# Work order:
Skip the pictures. Set down, word for word, the lines from the start of the material up to and including the line with "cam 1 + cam".

# Data provided:

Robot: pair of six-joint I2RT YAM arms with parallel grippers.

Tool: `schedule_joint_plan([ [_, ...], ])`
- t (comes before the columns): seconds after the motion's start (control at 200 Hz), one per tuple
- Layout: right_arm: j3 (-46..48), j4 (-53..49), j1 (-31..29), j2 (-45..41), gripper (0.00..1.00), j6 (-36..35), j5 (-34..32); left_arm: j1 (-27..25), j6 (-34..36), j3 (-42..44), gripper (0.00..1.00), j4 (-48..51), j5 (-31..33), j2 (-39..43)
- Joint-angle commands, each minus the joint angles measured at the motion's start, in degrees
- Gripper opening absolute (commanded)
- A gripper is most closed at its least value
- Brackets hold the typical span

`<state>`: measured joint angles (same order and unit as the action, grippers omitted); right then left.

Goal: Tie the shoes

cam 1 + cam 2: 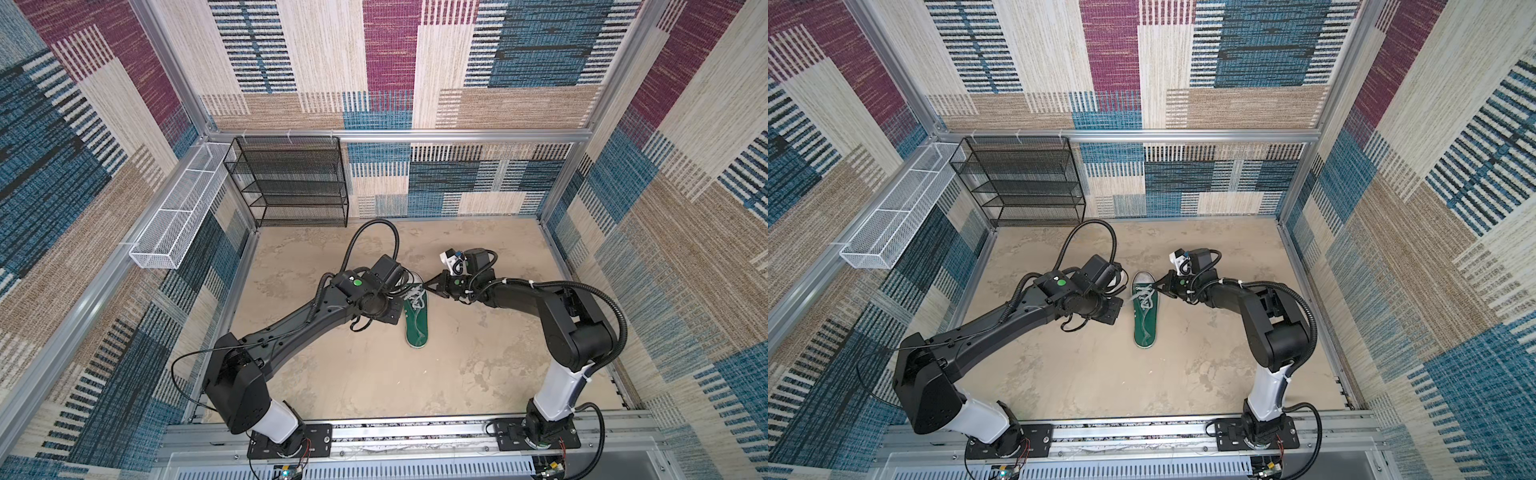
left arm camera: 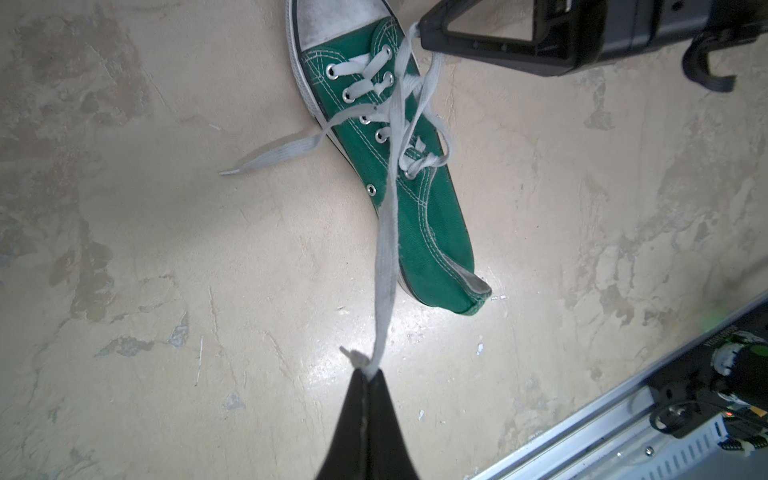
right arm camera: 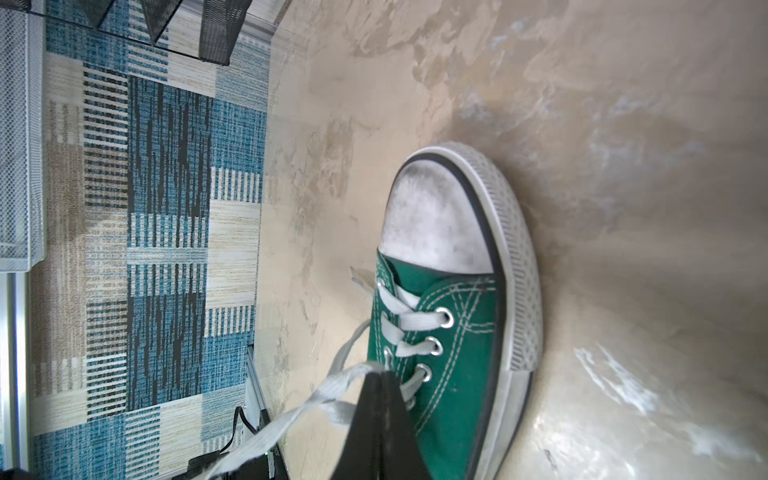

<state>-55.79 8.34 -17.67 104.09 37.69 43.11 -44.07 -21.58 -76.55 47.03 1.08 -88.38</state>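
Note:
One green sneaker (image 1: pixel 417 324) (image 1: pixel 1145 324) with a white toe cap lies mid-floor, toe toward the back wall. It also shows in the left wrist view (image 2: pixel 432 232) and the right wrist view (image 3: pixel 457 353). My left gripper (image 2: pixel 368 372) is shut on a whitish lace (image 2: pixel 384 257) pulled taut from the eyelets toward the heel side. My right gripper (image 1: pixel 426 286) (image 1: pixel 1156 284) (image 3: pixel 380 374) is shut on a lace strand (image 3: pixel 332 386) beside the upper eyelets near the toe. The two strands cross over the tongue. One loose lace end (image 2: pixel 270 153) lies on the floor beside the shoe.
A black mesh shelf rack (image 1: pixel 291 183) stands at the back left. A white mesh basket (image 1: pixel 178 208) hangs on the left wall. The aluminium base rail (image 1: pixel 415 432) runs along the front edge. Patterned walls enclose the beige floor (image 1: pixel 374 374).

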Motion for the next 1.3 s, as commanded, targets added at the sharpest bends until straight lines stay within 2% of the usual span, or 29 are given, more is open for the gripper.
schedule_joint_plan([
  [0.0, 0.3, 2.6, 0.0, -1.1, 0.01, 0.0, 1.3, 0.0, -0.8, -1.8, 0.00, -0.2, -1.0, -0.7],
  [0.376, -0.4, 1.2, -0.1, 0.6, 0.02, -0.1, 1.0, 0.0, 0.2, -5.7, 0.00, -1.4, 0.4, 0.6],
  [0.501, -0.2, 1.4, 0.0, 0.3, 0.01, 0.1, 0.6, 0.0, 0.7, -6.9, 0.00, -1.6, -1.8, -0.3],
  [0.651, -1.1, 1.6, 0.0, 0.5, 0.01, 0.4, 0.4, 0.0, 0.8, -2.8, 0.00, -1.7, -4.3, 0.9],
  [0.851, -1.5, 1.6, -0.1, 1.8, 0.04, 1.1, 0.4, -0.1, 2.1, 5.0, 0.00, -2.2, -11.9, 2.3],
  [1.022, -1.6, 0.3, -0.1, 2.2, 0.06, 0.8, 0.9, -0.2, 1.4, 4.7, 0.00, -2.5, -16.8, -2.6],
  [1.297, -1.4, -3.5, 0.1, 2.0, 0.14, -0.9, 0.9, 0.0, 2.6, -1.5, 0.00, 0.9, -15.1, -13.5],
])
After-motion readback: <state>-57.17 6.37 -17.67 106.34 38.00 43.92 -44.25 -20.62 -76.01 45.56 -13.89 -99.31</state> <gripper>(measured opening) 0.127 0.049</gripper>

# Solved problem:
Robot: pair of six-joint I2RT YAM arms with parallel grippers.

Tool: `schedule_joint_plan([ [_, ...], ])`
- t (comes before the columns): seconds after the motion's start (control at 200 Hz), one per tuple
- Layout: right_arm: j3 (-46..48), j4 (-53..49), j1 (-31..29), j2 (-45..41), gripper (0.00..1.00), j6 (-36..35), j5 (-34..32); left_arm: j1 (-27..25), j6 (-34..36), j3 (-42..44), gripper (0.00..1.00), j4 (-48..51), j5 (-31..33), j2 (-39..43)
- Joint-angle commands, each minus the joint angles measured at the motion's start, in degrees
- Gripper opening absolute (commanded)
- A gripper is most closed at its least value
- Brackets hold the typical span

`<state>`: measured joint angles (same order and unit as the action, grippers omitted); right then left.

Goal: Tie the shoes

cam 1 + cam 2: 

What this exercise asked for has been supplied.